El Times no traía la noticia del asesinato de Dylan Riley, o al menos él no encontró ninguna mención. Louise se negaba a que entrasen en la casa el Post o el Daily News, así que tuvo que salir a comprarlos. Se los llevó al estudio -donde nunca estudiaba, ni trabajaba- y se sentó en la tumbona tapizada de seda que Louise le regaló cuando estrenaron la casa seis meses antes. El Post sí dedicaba dos párrafos al asesinato, pero en el Daily News se le dio mayor cobertura, en la página cinco: «Misterioso asesinato de un genio de la informática». Ninguno de los dos reportajes le informó de nada que no supiera. El capitán Ambrose, del Departamento de Policía de Nueva York, decía textualmente que tanto él como su equipo tenían unas cuantas pistas concretas. Apareció la fotografía de la novia de Riley, una tal Terri Taylor, saliendo de la comisaría de Vandam acompañada por una mujer policía. Vestía vaqueros; tenía una larga melena negra; apartaba la cara de las cámaras.
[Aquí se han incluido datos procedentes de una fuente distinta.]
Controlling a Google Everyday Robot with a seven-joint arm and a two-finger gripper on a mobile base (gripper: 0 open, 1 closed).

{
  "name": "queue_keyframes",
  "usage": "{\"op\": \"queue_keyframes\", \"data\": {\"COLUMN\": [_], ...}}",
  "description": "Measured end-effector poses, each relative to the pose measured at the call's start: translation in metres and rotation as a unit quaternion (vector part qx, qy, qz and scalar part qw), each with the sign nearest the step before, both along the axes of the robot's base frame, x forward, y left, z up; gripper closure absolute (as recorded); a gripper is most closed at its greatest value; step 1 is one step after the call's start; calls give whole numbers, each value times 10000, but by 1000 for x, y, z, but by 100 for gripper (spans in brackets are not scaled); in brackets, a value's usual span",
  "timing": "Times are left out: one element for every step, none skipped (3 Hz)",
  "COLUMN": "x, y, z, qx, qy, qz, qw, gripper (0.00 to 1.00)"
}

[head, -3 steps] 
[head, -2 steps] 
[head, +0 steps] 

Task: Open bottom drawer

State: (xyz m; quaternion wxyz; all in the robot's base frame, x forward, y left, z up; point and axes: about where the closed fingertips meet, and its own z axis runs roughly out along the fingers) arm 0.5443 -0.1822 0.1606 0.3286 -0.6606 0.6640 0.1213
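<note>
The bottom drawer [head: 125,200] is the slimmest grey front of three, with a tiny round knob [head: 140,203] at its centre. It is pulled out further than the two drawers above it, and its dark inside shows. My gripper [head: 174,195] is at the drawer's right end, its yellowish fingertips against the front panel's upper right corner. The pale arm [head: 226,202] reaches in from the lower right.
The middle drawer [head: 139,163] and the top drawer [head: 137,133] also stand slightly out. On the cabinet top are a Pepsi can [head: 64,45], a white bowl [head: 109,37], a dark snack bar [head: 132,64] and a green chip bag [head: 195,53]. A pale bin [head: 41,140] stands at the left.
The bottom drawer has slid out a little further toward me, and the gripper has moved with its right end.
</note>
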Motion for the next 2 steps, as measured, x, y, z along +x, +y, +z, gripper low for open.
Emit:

Encendió el pequeño televisor que tenía en una esquina de la mesa. En las noticias del canal 5 de la Fox dieron un escueto reportaje de lo ocurrido. Los de New York 1 habían enviado a un cámara y a un periodista; apareció una fugaz imagen de Terri Taylor caminando por la acera, a la entrada del almacén. Estaba pálida y parecía desamparada; tenía el rostro pequeño, puntiagudo, y los ojos angustiados. No parecía del todo hecha trizas; tenía más bien un aire de desconcierto, de consternación, como si se preguntase, aturdida, cómo se había visto envuelta en un lío semejante. El cámara logró acorralar al capitán Ambrose. En pantalla aún tenía un aspecto más preciso de santo atormentado, con su traje marrón y sus grandes zapatos negros. Allí también habló de «pistas concretas» antes de alejarse de la cámara con su tranco de explorador indio. En común a todos los reportajes sobre el asesinato se percibía un tono que tal vez no fuera exactamente de indiferencia, pero sí de desgana, de leve impaciencia, como si todos pensaran que allí estaban perdiendo el tiempo, habiendo asuntos de mayor trascendencia que reclamaban la atención de los informadores. Eso sólo podía significar, y Glass se dio cuenta, que nadie contaba con que el asesinato se resolviera. Dylan Riley había sido una persona solitaria, al menos según el Daily News, de modo que nadie apremiaría a la policía para que entrase en acción. La propia Terri Taylor, era evidente, prefería abandonar el escenario del crimen a toda la velocidad que le permitieran sus flacuchas piernas.